** Opening Given information block **

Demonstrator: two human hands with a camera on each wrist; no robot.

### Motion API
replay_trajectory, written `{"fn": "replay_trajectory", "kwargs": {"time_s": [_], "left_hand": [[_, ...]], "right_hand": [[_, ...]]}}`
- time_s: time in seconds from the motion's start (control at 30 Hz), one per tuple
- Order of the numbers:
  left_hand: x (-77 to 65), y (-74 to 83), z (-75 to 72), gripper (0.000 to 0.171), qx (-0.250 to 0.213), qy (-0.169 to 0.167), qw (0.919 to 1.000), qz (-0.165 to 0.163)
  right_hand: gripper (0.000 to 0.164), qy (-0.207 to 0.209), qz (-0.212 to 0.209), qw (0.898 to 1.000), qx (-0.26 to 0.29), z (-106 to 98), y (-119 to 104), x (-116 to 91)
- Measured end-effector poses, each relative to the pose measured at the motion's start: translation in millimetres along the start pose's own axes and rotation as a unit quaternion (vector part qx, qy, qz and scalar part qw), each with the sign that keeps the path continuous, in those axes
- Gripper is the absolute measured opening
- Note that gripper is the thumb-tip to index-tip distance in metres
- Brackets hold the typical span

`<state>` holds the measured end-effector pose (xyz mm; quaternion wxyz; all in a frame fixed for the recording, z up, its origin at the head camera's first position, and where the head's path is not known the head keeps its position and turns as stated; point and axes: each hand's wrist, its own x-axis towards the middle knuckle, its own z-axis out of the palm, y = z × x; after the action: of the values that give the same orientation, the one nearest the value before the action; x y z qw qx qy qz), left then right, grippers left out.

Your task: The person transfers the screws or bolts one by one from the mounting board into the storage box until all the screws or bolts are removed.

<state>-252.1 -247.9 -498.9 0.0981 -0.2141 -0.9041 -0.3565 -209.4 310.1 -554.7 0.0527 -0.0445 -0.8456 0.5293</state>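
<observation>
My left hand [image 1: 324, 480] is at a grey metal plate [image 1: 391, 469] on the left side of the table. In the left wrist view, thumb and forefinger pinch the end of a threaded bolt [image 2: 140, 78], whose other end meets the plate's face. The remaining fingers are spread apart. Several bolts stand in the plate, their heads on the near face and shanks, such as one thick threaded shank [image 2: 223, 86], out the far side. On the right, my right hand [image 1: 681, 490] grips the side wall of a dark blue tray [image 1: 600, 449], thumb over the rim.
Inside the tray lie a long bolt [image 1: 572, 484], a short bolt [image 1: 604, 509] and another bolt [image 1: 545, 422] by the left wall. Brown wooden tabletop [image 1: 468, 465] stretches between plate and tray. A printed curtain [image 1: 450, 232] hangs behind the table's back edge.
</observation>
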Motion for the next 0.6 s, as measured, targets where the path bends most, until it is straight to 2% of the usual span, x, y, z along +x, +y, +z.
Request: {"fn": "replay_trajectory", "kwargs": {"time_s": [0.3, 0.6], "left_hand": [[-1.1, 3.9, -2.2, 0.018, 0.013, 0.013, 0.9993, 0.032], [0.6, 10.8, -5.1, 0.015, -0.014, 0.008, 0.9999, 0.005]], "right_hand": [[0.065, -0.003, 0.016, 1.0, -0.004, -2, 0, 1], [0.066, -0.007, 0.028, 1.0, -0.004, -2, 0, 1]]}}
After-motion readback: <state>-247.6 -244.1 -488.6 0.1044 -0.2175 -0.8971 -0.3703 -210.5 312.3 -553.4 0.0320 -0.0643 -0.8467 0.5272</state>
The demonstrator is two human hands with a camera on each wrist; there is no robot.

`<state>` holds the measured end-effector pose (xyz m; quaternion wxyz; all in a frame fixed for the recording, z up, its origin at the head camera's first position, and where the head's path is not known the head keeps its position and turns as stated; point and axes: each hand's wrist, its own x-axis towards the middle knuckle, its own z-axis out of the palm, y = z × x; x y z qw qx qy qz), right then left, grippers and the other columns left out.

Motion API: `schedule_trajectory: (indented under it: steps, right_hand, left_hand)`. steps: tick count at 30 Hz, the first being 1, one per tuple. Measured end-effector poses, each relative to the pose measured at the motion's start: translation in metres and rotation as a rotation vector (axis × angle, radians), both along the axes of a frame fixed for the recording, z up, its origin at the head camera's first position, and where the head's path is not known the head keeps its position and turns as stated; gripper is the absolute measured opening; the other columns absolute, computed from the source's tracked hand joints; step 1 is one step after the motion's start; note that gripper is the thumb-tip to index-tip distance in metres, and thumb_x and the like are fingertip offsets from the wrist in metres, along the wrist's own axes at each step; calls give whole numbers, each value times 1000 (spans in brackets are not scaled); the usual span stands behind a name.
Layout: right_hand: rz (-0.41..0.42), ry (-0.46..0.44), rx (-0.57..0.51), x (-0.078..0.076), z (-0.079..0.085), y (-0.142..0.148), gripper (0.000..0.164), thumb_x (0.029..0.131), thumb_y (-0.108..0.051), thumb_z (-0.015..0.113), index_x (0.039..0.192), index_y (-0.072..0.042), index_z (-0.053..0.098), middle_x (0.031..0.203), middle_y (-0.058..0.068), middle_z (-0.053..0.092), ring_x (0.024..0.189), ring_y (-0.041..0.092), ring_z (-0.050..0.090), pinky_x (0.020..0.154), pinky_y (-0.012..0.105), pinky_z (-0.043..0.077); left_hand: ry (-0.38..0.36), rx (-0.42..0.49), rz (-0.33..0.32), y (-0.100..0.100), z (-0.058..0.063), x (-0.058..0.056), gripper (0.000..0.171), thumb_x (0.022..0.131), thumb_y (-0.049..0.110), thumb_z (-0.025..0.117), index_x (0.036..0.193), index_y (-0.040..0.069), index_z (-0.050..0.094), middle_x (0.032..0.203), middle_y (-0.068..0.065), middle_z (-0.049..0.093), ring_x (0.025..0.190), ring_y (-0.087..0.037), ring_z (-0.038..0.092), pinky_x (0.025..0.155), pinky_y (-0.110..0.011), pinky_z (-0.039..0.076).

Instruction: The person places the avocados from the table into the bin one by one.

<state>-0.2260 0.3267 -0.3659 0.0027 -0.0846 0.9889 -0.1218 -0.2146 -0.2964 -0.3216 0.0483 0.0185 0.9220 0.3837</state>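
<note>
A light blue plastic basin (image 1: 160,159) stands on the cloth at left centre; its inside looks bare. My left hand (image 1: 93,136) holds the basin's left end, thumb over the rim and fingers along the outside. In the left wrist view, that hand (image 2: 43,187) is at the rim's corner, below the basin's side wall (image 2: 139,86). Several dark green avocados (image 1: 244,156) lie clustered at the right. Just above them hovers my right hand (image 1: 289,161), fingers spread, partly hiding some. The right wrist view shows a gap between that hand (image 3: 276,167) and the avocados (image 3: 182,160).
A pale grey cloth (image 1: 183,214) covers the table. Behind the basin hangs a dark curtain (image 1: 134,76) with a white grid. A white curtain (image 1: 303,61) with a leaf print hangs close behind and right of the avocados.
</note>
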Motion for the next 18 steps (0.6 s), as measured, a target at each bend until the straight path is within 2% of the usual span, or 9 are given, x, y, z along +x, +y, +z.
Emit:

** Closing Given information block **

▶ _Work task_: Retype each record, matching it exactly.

▶ _Answer_:
Demonstrator: two human hands with a camera on each wrist; no robot.

### Motion API
replay_trajectory, written `{"fn": "replay_trajectory", "kwargs": {"time_s": [_], "left_hand": [[_, ...]], "right_hand": [[_, ...]]}}`
- time_s: time in seconds from the motion's start (control at 30 Hz), one per tuple
- Order of the numbers:
  left_hand: x (-77 to 65), y (-74 to 83), z (-75 to 72), gripper (0.000 to 0.171), qx (-0.250 to 0.213), qy (-0.169 to 0.167), qw (0.919 to 1.000), qz (-0.165 to 0.163)
  right_hand: gripper (0.000 to 0.164), qy (-0.207 to 0.209), qz (-0.212 to 0.209), qw (0.898 to 1.000), qx (-0.26 to 0.29), z (-106 to 98), y (-119 to 104), x (-116 to 91)
- Measured end-effector poses, each relative to the pose measured at the motion's start: translation in millimetres along the start pose's own axes and rotation as a unit quaternion (vector part qx, qy, qz and scalar part qw), each with the sign that keeps the path continuous, in those axes
- Gripper is the absolute measured opening
- Note that gripper is the thumb-tip to index-tip distance in metres
- Brackets hold the typical span

`<state>` holds the measured end-effector pose (xyz mm; quaternion wxyz; all in a frame fixed for the recording, z up, its origin at the head camera's first position, and where the head's path is not known the head keeps its position and turns as stated; point and axes: each hand's wrist, its own x-axis towards the middle knuckle, its own z-axis out of the palm, y = z × x; after the action: of the values that give the same orientation, the one nearest the value before the action; x y z qw qx qy qz), left then right, grippers left out.

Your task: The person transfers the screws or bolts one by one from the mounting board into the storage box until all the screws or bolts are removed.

<state>-252.1 -247.9 -498.9 0.0981 -0.2141 -0.9041 -0.3565 -209.4 310.1 -554.7 0.0527 -0.0445 -0.8456 0.5293</state>
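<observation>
My left hand [image 1: 324, 480] is at a grey metal plate [image 1: 391, 469] on the left side of the table. In the left wrist view, thumb and forefinger pinch the end of a threaded bolt [image 2: 140, 78], whose other end meets the plate's face. The remaining fingers are spread apart. Several bolts stand in the plate, their heads on the near face and shanks, such as one thick threaded shank [image 2: 223, 86], out the far side. On the right, my right hand [image 1: 681, 490] grips the side wall of a dark blue tray [image 1: 600, 449], thumb over the rim.
Inside the tray lie a long bolt [image 1: 572, 484], a short bolt [image 1: 604, 509] and another bolt [image 1: 545, 422] by the left wall. Brown wooden tabletop [image 1: 468, 465] stretches between plate and tray. A printed curtain [image 1: 450, 232] hangs behind the table's back edge.
</observation>
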Motion for the next 0.6 s, as measured, targets where the path bends most, until it is straight to 2% of the usual span, x, y, z along +x, +y, +z.
Request: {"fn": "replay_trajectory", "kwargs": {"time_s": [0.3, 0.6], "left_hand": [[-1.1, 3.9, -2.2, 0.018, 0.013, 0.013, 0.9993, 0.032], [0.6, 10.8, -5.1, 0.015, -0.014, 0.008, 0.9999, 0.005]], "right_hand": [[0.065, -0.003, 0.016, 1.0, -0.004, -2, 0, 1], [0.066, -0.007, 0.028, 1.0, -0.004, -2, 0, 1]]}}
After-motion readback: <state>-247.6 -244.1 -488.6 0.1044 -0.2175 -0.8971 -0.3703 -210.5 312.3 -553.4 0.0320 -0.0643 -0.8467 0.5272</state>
The demonstrator is two human hands with a camera on each wrist; there is no robot.

`<state>` holds the measured end-effector pose (xyz m; quaternion wxyz; all in a frame fixed for the recording, z up, its origin at the head camera's first position, and where the head's path is not known the head keeps its position and turns as stated; point and axes: each hand's wrist, its own x-axis towards the middle knuckle, its own z-axis out of the palm, y = z × x; x y z qw qx qy qz), right then left, grippers and the other columns left out.

Motion API: `schedule_trajectory: (indented under it: steps, right_hand, left_hand)`. steps: tick count at 30 Hz, the first being 1, one per tuple. Measured end-effector poses, each relative to the pose measured at the motion's start: translation in metres and rotation as a rotation vector (axis × angle, radians), both along the axes of a frame fixed for the recording, z up, its origin at the head camera's first position, and where the head's path is not known the head keeps its position and turns as stated; gripper is the absolute measured opening; the other columns absolute, computed from the source's tracked hand joints; step 1 is one step after the motion's start; note that gripper is the thumb-tip to index-tip distance in metres, and thumb_x and the like are fingertip offsets from the wrist in metres, along the wrist's own axes at each step; calls give whole numbers, each value times 1000 (spans in brackets are not scaled); the usual span stands behind a name.
Layout: right_hand: rz (-0.41..0.42), ry (-0.46..0.44), rx (-0.57..0.51), x (-0.078..0.076), z (-0.079..0.085), y (-0.142..0.148), gripper (0.000..0.164), thumb_x (0.029..0.131), thumb_y (-0.108..0.051), thumb_z (-0.015..0.113), index_x (0.039..0.192), index_y (-0.072..0.042), index_z (-0.053..0.098), middle_x (0.031..0.203), middle_y (-0.058..0.068), middle_z (-0.053..0.092), ring_x (0.024..0.189), ring_y (-0.041..0.092), ring_z (-0.050..0.090), pinky_x (0.020..0.154), pinky_y (-0.012..0.105), pinky_z (-0.043..0.077); left_hand: ry (-0.38..0.36), rx (-0.42..0.49), rz (-0.33..0.32), y (-0.100..0.100), z (-0.058..0.063), x (-0.058..0.056), gripper (0.000..0.171), thumb_x (0.022..0.131), thumb_y (-0.049..0.110), thumb_z (-0.025..0.117), index_x (0.036..0.193), index_y (-0.040..0.069), index_z (-0.050..0.094), middle_x (0.032..0.203), middle_y (-0.068..0.065), middle_z (-0.049..0.093), ring_x (0.025..0.190), ring_y (-0.087..0.037), ring_z (-0.038..0.092), pinky_x (0.025..0.155), pinky_y (-0.110..0.011), pinky_z (-0.039..0.076).

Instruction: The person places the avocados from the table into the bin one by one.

<state>-0.2260 0.3267 -0.3659 0.0027 -0.0846 0.9889 -0.1218 -0.2146 -0.2964 -0.3216 0.0483 0.0185 0.9220 0.3837</state>
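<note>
A light blue plastic basin (image 1: 160,159) stands on the cloth at left centre; its inside looks bare. My left hand (image 1: 93,136) holds the basin's left end, thumb over the rim and fingers along the outside. In the left wrist view, that hand (image 2: 43,187) is at the rim's corner, below the basin's side wall (image 2: 139,86). Several dark green avocados (image 1: 244,156) lie clustered at the right. Just above them hovers my right hand (image 1: 289,161), fingers spread, partly hiding some. The right wrist view shows a gap between that hand (image 3: 276,167) and the avocados (image 3: 182,160).
A pale grey cloth (image 1: 183,214) covers the table. Behind the basin hangs a dark curtain (image 1: 134,76) with a white grid. A white curtain (image 1: 303,61) with a leaf print hangs close behind and right of the avocados.
</note>
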Motion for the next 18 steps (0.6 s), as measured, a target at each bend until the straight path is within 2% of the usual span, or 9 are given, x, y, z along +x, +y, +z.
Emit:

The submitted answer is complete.